I read the review of this book in the New York Times Book Review last Sunday, I knew I had to blog about it for Memoir Monday. This sounds like a fantastic read! Not simply because of the unlikely ownership of the Deli by Ben Ryder Howe who is a senior editor for one of my favorite literary magazines, The Paris Review, but because of the flavorful characters that we are promised to meet along our reading journey. Corby Kummer, who reviewed My Korean Deli by Ben Ryder Howe for the New York Times Book Review on Sunday March 2o, 2011, points out that this memoir "places careful, loving attention squarely on other people rather than the author." And goes on to say that it's "a rollicking, made-for-the-movies story in a wonderfully funny deadpan style." This all adds up to a book worth reading to me!
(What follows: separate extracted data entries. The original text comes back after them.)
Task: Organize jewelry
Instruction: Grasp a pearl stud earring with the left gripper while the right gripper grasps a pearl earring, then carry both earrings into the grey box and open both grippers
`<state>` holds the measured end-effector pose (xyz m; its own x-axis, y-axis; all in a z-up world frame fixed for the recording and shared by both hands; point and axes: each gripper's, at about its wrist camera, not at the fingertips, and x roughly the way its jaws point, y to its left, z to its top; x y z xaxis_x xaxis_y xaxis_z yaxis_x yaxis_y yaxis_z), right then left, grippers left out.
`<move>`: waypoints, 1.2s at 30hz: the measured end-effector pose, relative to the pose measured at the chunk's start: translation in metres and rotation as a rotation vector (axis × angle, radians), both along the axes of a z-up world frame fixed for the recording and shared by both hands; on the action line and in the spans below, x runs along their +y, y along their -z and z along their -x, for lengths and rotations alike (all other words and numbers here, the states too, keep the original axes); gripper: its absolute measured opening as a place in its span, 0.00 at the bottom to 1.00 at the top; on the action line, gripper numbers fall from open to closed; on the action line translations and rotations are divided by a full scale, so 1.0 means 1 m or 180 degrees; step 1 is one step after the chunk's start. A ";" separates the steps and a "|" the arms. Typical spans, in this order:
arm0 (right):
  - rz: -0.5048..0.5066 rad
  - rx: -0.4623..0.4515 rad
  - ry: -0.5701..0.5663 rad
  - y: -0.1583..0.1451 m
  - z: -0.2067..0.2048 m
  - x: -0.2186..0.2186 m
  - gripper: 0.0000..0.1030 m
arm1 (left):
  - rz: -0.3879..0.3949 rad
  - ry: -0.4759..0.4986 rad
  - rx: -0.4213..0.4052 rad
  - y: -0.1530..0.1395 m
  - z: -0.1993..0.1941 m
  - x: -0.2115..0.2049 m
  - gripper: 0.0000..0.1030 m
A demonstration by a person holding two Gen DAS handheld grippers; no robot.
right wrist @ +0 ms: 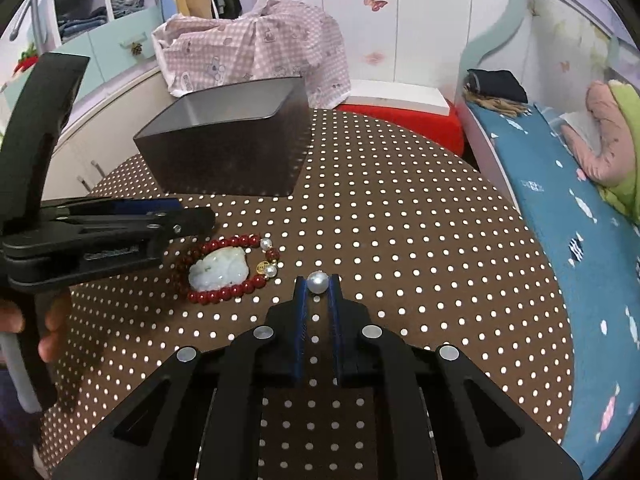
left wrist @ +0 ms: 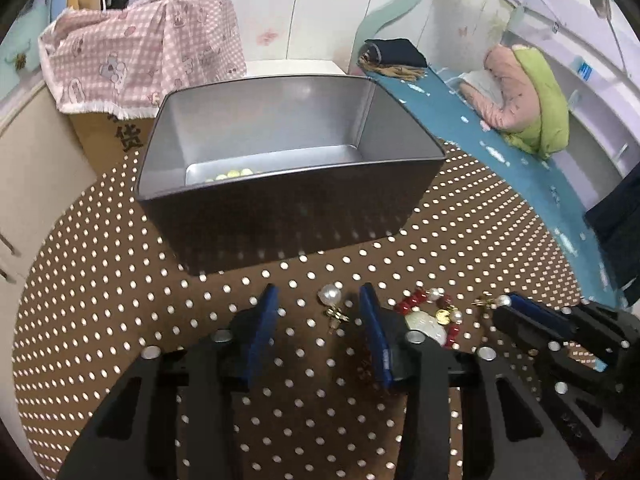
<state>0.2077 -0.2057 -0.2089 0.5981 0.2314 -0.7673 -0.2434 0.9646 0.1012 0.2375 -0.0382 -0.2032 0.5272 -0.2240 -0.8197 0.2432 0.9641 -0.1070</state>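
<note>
The tabletop (right wrist: 400,208) is round, covered in brown cloth with white dots. Toward its far left edge stands an open grey tin (left wrist: 288,184), empty but for a few pale yellow-green beads (left wrist: 234,174) on its floor by the near wall.

Nearer the front edge, the left claw (left wrist: 318,316) points down at the cloth with its blue pads (left wrist: 264,328) apart. Between them, touching neither, lies a pearl earring (left wrist: 330,298) with a small gold fitting. No earlier view shows how those pads moved; they stand partly open, holding nothing. In the right wrist view a hand (right wrist: 48,332) grips this claw's handle at the left rim.

Just right of the left claw lies a red bead bracelet (right wrist: 228,268), flat on the cloth. It carries a pale jade pendant (right wrist: 218,268) inside its loop, with a gold charm (right wrist: 261,268) and small pearls (right wrist: 269,258) along its right side.

Right of the bracelet, close to it but apart, the right claw (right wrist: 318,286) is closed almost fully on a second pearl earring (right wrist: 318,282), the pearl pinched at the tips of its pads, low over the cloth.

Beyond the right edge of the tabletop runs a bed (right wrist: 560,208) with a blue sheet.
</note>
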 end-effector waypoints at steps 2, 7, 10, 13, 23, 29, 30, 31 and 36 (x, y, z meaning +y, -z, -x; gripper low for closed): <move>-0.0015 0.0005 0.0006 0.000 -0.001 -0.001 0.11 | -0.0158 0.0024 -0.0040 0.000 -0.001 -0.005 0.26; -0.0058 0.0004 0.0010 -0.001 -0.002 -0.001 0.11 | -0.0238 0.0026 -0.0089 0.000 -0.001 -0.002 0.09; -0.0073 -0.0020 0.0006 -0.004 -0.003 0.001 0.11 | -0.0068 0.0037 -0.0024 -0.001 -0.003 0.007 0.09; -0.0091 -0.0059 -0.0005 -0.011 -0.004 0.004 0.11 | 0.0107 0.0046 0.0010 -0.006 0.000 0.020 0.09; -0.0111 -0.0294 -0.0088 -0.052 -0.014 0.024 0.11 | 0.0725 0.0096 -0.0059 -0.050 0.016 0.051 0.09; -0.0184 -0.0400 -0.0142 -0.079 -0.037 0.038 0.11 | 0.0910 0.0119 -0.0126 -0.075 0.009 0.059 0.09; -0.0194 -0.0413 -0.0150 -0.082 -0.043 0.041 0.11 | 0.0920 0.0108 -0.0137 -0.078 0.006 0.060 0.09; -0.0201 -0.0419 -0.0159 -0.085 -0.046 0.043 0.11 | 0.0924 0.0099 -0.0146 -0.081 0.003 0.061 0.09; -0.0255 -0.0420 -0.0201 -0.093 -0.070 0.058 0.11 | 0.0926 0.0034 -0.0166 -0.090 -0.020 0.064 0.09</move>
<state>0.2775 -0.1473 -0.1158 0.6747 0.3289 -0.6607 -0.3195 0.9372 0.1403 0.2572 0.0256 -0.1133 0.5634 -0.4514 -0.6920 0.2655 0.8920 -0.3657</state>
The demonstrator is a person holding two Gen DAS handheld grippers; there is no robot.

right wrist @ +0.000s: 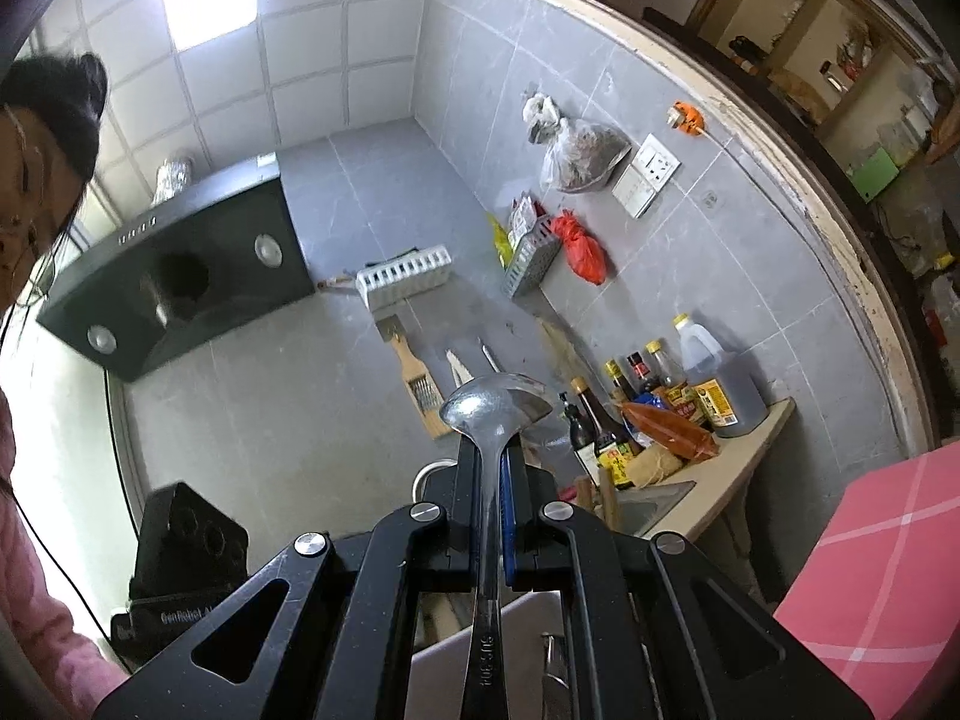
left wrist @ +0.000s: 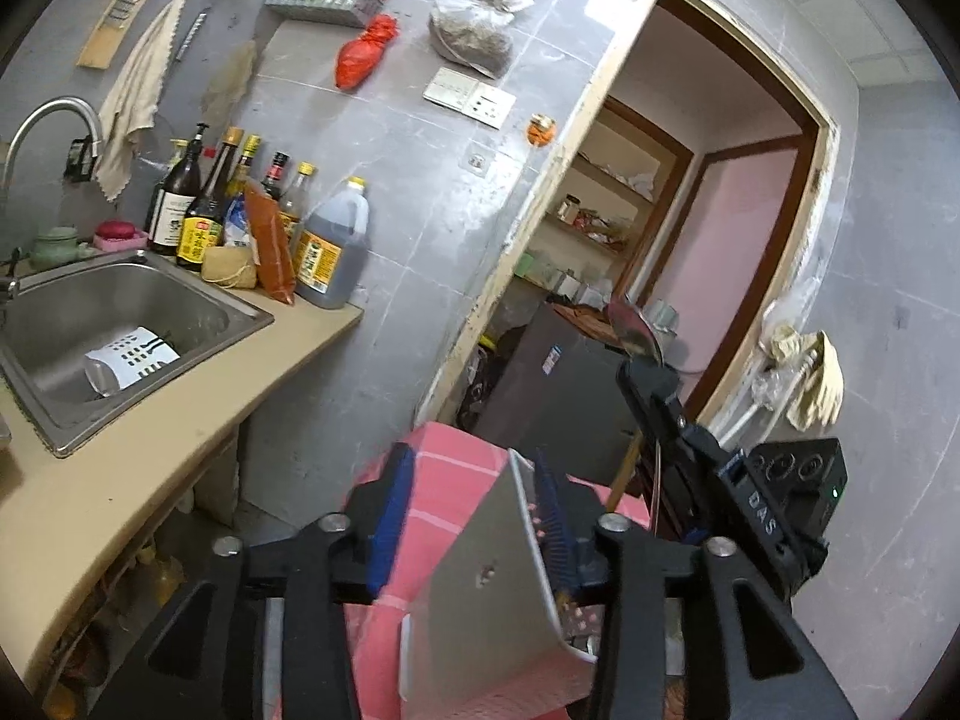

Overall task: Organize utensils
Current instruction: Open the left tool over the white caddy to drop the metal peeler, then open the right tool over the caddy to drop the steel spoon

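Note:
My right gripper point(right wrist: 495, 462) is shut on the handle of a steel spoon point(right wrist: 489, 411), its bowl sticking up past the fingertips. The left wrist view shows that same spoon point(left wrist: 633, 324) and right gripper point(left wrist: 651, 381) at the right, in front of the doorway. My left gripper point(left wrist: 474, 480) is open around a tilted white container point(left wrist: 492, 576). The container leans against the right blue pad point(left wrist: 555, 528), and a gap shows beside the left pad point(left wrist: 393, 510). Small things lie inside the container, too hidden to name.
A steel sink point(left wrist: 234, 312) at the left holds a white perforated holder point(left wrist: 135, 360). Sauce bottles point(left wrist: 204, 210) and a large jug point(left wrist: 333, 252) crowd the counter corner. Pink checked cloth point(left wrist: 444, 462) lies under my left gripper. A person point(right wrist: 42, 138) is at the left edge.

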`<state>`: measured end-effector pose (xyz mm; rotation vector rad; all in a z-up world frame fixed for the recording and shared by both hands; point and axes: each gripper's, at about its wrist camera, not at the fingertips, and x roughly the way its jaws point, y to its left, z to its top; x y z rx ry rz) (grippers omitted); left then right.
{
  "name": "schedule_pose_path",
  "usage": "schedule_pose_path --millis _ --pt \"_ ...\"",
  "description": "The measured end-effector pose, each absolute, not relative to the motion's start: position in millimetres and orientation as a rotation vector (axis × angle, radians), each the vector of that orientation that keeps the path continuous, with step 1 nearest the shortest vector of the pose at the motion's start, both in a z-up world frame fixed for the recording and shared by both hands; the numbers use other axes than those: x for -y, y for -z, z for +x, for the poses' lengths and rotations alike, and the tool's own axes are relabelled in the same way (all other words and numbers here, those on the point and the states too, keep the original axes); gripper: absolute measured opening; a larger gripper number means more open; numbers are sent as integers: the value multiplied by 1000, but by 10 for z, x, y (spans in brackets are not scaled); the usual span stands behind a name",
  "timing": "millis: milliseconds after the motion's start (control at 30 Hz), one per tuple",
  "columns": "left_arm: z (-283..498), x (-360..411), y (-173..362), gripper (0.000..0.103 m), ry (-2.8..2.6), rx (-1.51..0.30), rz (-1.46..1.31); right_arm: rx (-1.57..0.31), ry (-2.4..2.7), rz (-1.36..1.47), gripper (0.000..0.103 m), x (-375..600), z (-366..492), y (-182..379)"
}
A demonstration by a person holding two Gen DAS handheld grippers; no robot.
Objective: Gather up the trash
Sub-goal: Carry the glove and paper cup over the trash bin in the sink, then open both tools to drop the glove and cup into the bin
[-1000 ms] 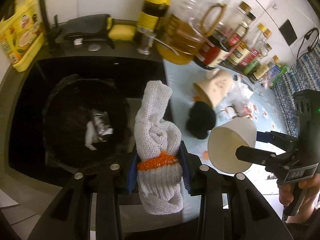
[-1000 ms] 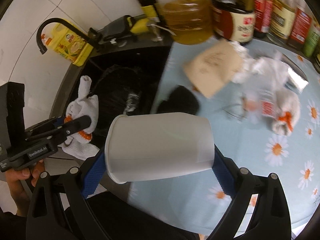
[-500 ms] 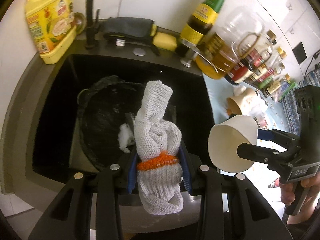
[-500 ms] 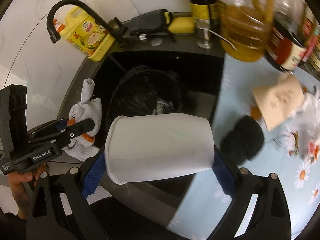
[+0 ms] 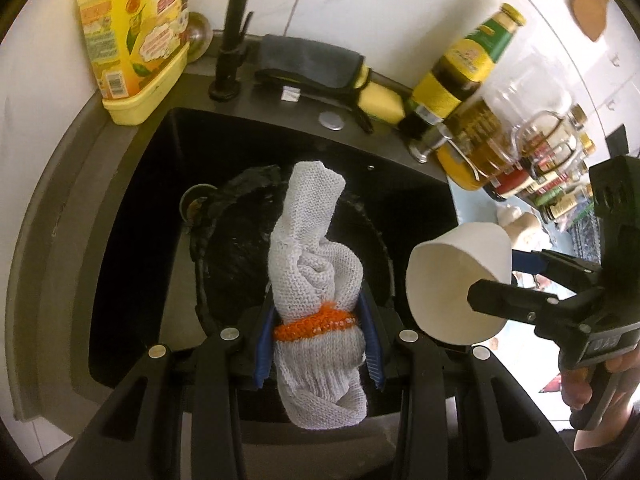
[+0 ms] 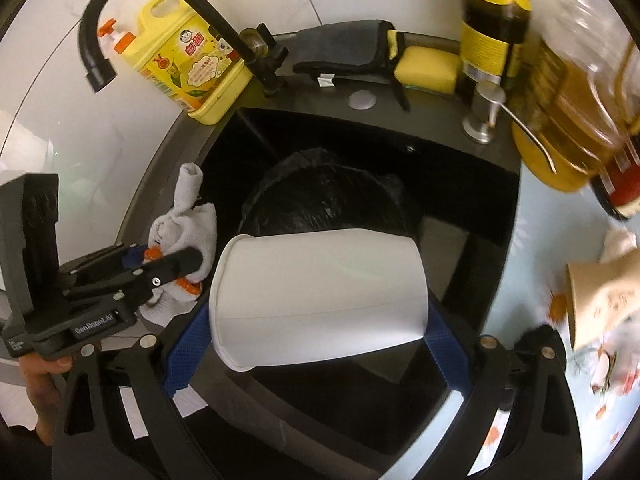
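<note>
Left gripper (image 5: pixel 318 332) clamps knotted white glove (image 5: pixel 316 280) over black trash bag (image 5: pixel 236 248) in sink (image 5: pixel 132 216). Right gripper (image 6: pixel 320 328) grips white paper cup (image 6: pixel 320 296) sideways. "GenRobot.AI" readable only in right view, 8 o'clock; the brown cup (image 6: pixel 600 300) at 3 o'clock too.

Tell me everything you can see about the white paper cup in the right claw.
The paper cup is plain white, unprinted, and looks like thin matte paper with a rolled rim. It lies on its side, mouth to the left, and the left wrist view shows it empty. The right claw is shut on it, blue pads pressing rim end and base end. It hangs above the black sink, in front of the black bag-lined bin, touching nothing else.
</note>
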<state>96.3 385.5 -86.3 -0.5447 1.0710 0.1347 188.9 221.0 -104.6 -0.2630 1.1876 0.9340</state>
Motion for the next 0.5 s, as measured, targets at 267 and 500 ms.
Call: schedule_pose_path --millis 267,500 --pt "1066 -4042 1023 35 -144 -1086 -606 -1222 -948 -308 94 -2493 2078 1168" --pt "1101 -4119 1080 36 -150 -1095 -626 -1232 -971 -326 94 -2624 2109 1218"
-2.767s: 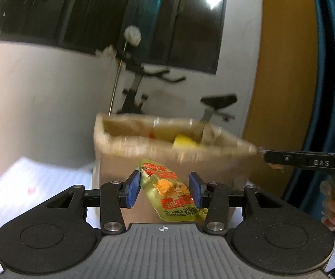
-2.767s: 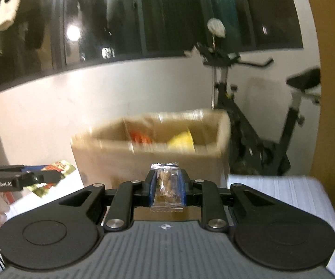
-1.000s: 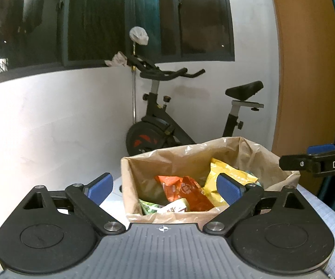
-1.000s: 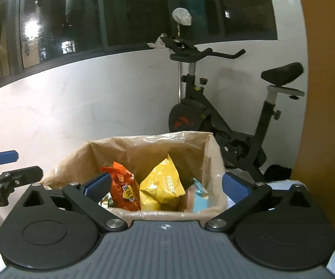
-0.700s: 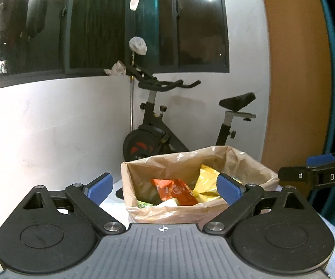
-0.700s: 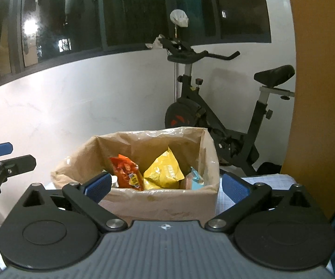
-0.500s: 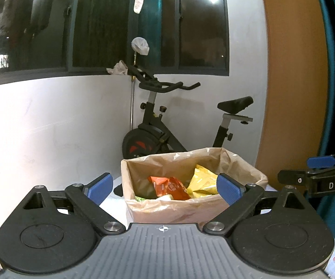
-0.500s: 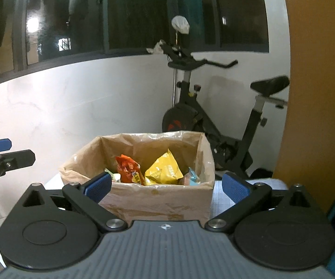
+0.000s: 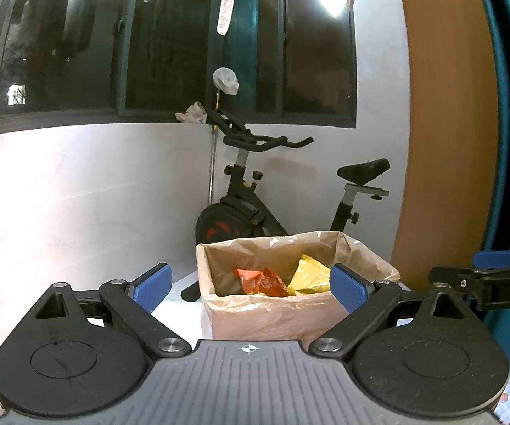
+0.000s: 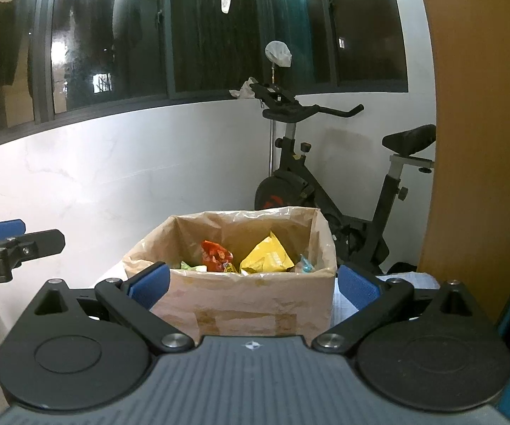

It was published earlier this month by Henry Holt and Co. And is available for Kindle too!
Monday, March 28, 2011
Memoir Monday presents... My Korean Deli by Ben Ryder Howe
My Korean Deli : Risking It All For A Convenience Store by Ben Ryder Howe... "It starts with a gift, when Ben Ryder Howe's wife, the daughter of Korean immigrants, decides to repay her parents' self-sacrifice by buying them a store. Howe, an editor at the rarefied Paris Review, agrees to go along. Things soon become a lot more complicated. After the business struggles, Howe finds himself living in the basement of his in-laws' Staten Island home, commuting to the Paris Review offices in George Plimpton's Upper East Side townhouse by day, and heading to Brooklyn at night to slice cold cuts and peddle lottery tickets. My Korean Deli follows the store's tumultuous life span, and along the way paints the portrait of an extremely unlikely partnership between characters with shoots across society, from the Brooklyn streets to Seoul to Puritan New England. Owning the deli becomes a transformative experience for everyone involved as they struggle to salvage the original gift—and the family—while sorting out issues of values, work, and identity."